State Rep. Jim Pitts, chair of the powerful House Appropriations Committee, stood at the podium Monday afternoon and listened.
But he had no answers.
The district court has ruled the state’s funding system for public education unconstitutional – again – but the appeals court will still have its say, and it will likely be March or after before legislators can approach education funding with confidence.
We were only in the Chamber a few minutes, but that was long enough to hear two key House members make their points.
“Everybody here should want a long-term solution, not just a Band-Aid,” Rep. Jim Keffer of Granbury said. “What you have to figure out is, how do you go forward with a plan that’s going to bring fairness and equity, and pass muster with the courts, while making sure our school districts are funded – and funded with a mandate so we can educate our children?”
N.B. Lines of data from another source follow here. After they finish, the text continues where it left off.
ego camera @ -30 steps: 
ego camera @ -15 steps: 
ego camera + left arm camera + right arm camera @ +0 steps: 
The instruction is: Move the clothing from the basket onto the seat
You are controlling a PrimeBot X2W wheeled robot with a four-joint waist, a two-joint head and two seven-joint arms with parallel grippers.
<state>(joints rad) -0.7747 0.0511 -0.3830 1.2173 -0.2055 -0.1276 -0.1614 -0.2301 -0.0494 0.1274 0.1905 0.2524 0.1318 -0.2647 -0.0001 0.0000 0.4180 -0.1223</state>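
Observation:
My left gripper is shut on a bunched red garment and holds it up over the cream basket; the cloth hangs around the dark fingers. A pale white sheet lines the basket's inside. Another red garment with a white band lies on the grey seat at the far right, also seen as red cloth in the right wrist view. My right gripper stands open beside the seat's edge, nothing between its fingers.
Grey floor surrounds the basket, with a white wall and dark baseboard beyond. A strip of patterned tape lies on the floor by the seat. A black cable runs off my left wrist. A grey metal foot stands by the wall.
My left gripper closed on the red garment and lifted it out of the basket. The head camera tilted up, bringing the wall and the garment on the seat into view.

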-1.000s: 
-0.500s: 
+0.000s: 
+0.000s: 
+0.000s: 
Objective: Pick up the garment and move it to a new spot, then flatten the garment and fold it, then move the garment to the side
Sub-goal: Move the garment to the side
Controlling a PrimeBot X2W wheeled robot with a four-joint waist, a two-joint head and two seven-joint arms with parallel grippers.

Keffer cautioned against trying to put the committee “in a box” on funding. He urged Pitts to “go in a judicious manner – have some vision.”
But State Rep. Donna Howard of Austin said there are two different issues at work in the education funding debate.
“I really want to clarify that,” she told Pitts and the rest of the House. “The short-term funding issue and the long-term funding issue are separate.
“I’m not talking about fixing the system, but restoring some funds.”
Howard urged the House to reinstate funding that was cut two years ago from the public education system – cuts that contributed strongly to the judge’s ruling that the system is unconstitutional.
“At least part of the reason we have additional funds is because of our underfunding in the last session of Medicaid and education,” she said. “We need to put at least some of that back.”
The issue of underfunded Texas public schools, in addition to over-testing students, will be protested at various advocacies, including the Texas PTA Rally Day Feb. 21 and Save Texas Schools March and Rally Saturday, Feb. 23.
The latter issue was addressed during a round-table discussion with superintendents of five of the state’s top schools’ superintendents, including Karen Rue of Northwest ISD, Feb. 13. Birdville ISD Superintendent Darrell Brown, Grapevine-Colleyville ISD Superintendent Robin Ryan and Keller ISD Superintendent Randy Reid discussed how high-stakes testing could crush post-secondary plans for Texas high school seniors and how it could lead to an increase in the dropout rate.